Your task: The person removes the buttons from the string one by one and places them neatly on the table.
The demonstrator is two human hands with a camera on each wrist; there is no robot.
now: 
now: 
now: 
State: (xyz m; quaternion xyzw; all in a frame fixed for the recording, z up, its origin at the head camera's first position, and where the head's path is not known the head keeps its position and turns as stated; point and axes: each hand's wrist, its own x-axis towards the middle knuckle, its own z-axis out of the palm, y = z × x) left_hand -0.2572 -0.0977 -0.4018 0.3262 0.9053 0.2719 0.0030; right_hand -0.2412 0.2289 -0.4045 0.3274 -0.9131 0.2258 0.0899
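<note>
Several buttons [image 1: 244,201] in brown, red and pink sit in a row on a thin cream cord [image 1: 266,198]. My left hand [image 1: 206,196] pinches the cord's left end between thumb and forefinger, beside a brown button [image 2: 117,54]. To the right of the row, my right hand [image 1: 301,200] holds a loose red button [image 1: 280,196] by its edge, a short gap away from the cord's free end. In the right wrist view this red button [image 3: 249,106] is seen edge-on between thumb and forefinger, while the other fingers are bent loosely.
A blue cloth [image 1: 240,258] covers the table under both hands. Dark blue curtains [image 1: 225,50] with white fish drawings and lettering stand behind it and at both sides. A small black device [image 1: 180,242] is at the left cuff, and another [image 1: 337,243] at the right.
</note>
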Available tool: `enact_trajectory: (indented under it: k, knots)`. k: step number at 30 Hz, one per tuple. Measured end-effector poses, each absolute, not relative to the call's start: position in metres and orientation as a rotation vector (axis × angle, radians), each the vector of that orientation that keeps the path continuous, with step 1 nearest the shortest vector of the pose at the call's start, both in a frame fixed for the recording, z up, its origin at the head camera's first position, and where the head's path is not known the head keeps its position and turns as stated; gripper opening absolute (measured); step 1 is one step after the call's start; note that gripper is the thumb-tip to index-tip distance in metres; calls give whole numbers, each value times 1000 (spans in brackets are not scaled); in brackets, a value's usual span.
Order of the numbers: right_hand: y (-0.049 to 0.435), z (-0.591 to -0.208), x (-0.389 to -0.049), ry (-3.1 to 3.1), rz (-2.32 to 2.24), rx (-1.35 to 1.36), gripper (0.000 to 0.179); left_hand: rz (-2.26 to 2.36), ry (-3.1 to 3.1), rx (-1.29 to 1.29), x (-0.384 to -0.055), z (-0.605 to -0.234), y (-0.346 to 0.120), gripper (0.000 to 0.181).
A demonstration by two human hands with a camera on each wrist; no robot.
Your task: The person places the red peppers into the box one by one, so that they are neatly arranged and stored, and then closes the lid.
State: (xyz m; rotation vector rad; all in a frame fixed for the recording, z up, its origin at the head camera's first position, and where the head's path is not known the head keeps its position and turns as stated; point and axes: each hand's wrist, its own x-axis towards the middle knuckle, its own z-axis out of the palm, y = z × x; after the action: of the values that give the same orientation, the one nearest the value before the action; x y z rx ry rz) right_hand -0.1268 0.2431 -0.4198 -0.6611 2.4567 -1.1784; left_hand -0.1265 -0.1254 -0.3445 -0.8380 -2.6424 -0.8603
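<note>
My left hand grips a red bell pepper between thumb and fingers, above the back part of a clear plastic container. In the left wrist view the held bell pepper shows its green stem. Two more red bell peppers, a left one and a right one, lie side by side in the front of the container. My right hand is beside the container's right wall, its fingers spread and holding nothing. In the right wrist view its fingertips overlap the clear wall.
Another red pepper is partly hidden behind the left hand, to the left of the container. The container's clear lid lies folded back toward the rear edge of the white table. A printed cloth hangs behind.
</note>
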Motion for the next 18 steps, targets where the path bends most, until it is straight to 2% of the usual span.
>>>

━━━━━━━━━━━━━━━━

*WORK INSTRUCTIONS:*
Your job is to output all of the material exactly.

*SOLUTION BELOW:*
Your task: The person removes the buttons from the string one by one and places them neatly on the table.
The demonstrator is two human hands with a camera on each wrist; there is no robot.
now: 
now: 
now: 
State: (xyz m; quaternion xyzw; all in a frame fixed for the recording, z up, its origin at the head camera's first position, and where the head's path is not known the head keeps its position and turns as stated; point and axes: each hand's wrist, its own x-axis towards the middle knuckle, its own z-axis out of the palm, y = z × x) left_hand -0.2572 -0.0977 -0.4018 0.3262 0.9053 0.2719 0.0030; right_hand -0.2412 0.2289 -0.4045 0.3274 -0.9131 0.2258 0.0899
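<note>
Several buttons [image 1: 244,201] in brown, red and pink sit in a row on a thin cream cord [image 1: 266,198]. My left hand [image 1: 206,196] pinches the cord's left end between thumb and forefinger, beside a brown button [image 2: 117,54]. To the right of the row, my right hand [image 1: 301,200] holds a loose red button [image 1: 280,196] by its edge, a short gap away from the cord's free end. In the right wrist view this red button [image 3: 249,106] is seen edge-on between thumb and forefinger, while the other fingers are bent loosely.
A blue cloth [image 1: 240,258] covers the table under both hands. Dark blue curtains [image 1: 225,50] with white fish drawings and lettering stand behind it and at both sides. A small black device [image 1: 180,242] is at the left cuff, and another [image 1: 337,243] at the right.
</note>
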Available tool: `enact_trajectory: (indented under it: k, knots)`. k: step number at 30 Hz, one per tuple. Measured end-effector poses, each absolute, not relative to the call's start: position in metres and orientation as a rotation vector (axis × angle, radians), each the vector of that orientation that keeps the path continuous, with step 1 nearest the shortest vector of the pose at the call's start, both in a frame fixed for the recording, z up, its origin at the head camera's first position, and where the head's path is not known the head keeps its position and turns as stated; gripper opening absolute (measured); step 1 is one step after the call's start; note that gripper is the thumb-tip to index-tip distance in metres; calls give whole numbers, each value times 1000 (spans in brackets are not scaled); in brackets, a value's usual span.
Order of the numbers: right_hand: y (-0.049 to 0.435), z (-0.591 to -0.208), x (-0.389 to -0.049), ry (-3.1 to 3.1), rz (-2.32 to 2.24), rx (-1.35 to 1.36), gripper (0.000 to 0.179); left_hand: rz (-2.26 to 2.36), ry (-3.1 to 3.1), rx (-1.29 to 1.29), x (-0.384 to -0.055), z (-0.605 to -0.234), y (-0.346 to 0.120), gripper (0.000 to 0.181).
A demonstration by two human hands with a camera on each wrist; no robot.
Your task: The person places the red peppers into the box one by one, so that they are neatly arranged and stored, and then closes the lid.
State: (xyz m; rotation vector rad; all in a frame fixed for the recording, z up, its origin at the head camera's first position, and where the head's path is not known the head keeps its position and turns as stated; point and axes: each hand's wrist, its own x-axis towards the middle knuckle, its own z-axis out of the palm, y = z × x; after the action: of the values that give the same orientation, the one nearest the value before the action; x y z rx ry rz) right_hand -0.1268 0.2431 -0.4198 -0.6611 2.4567 -1.1784; left_hand -0.1265 -0.1254 -0.3445 -0.8380 -2.6424 -0.8603
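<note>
My left hand grips a red bell pepper between thumb and fingers, above the back part of a clear plastic container. In the left wrist view the held bell pepper shows its green stem. Two more red bell peppers, a left one and a right one, lie side by side in the front of the container. My right hand is beside the container's right wall, its fingers spread and holding nothing. In the right wrist view its fingertips overlap the clear wall.
Another red pepper is partly hidden behind the left hand, to the left of the container. The container's clear lid lies folded back toward the rear edge of the white table. A printed cloth hangs behind.
</note>
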Motion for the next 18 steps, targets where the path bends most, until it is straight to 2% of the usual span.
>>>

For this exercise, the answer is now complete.